What is needed:
Skipping all pictures, print exactly the lines below from the one with "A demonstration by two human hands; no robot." through the final line.
= = = = =
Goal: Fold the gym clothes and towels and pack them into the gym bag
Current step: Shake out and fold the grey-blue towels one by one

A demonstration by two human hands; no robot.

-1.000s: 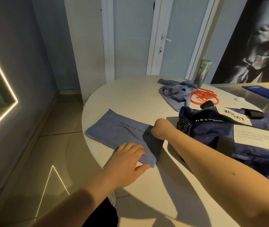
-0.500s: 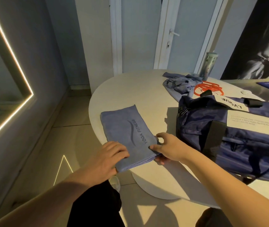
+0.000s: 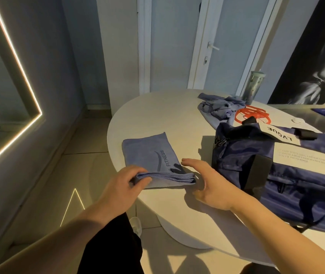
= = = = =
Expected answer:
A demonstration by two human hands; no robot.

-1.000s: 
-0.500s: 
+0.000s: 

No other output is expected for this exercise.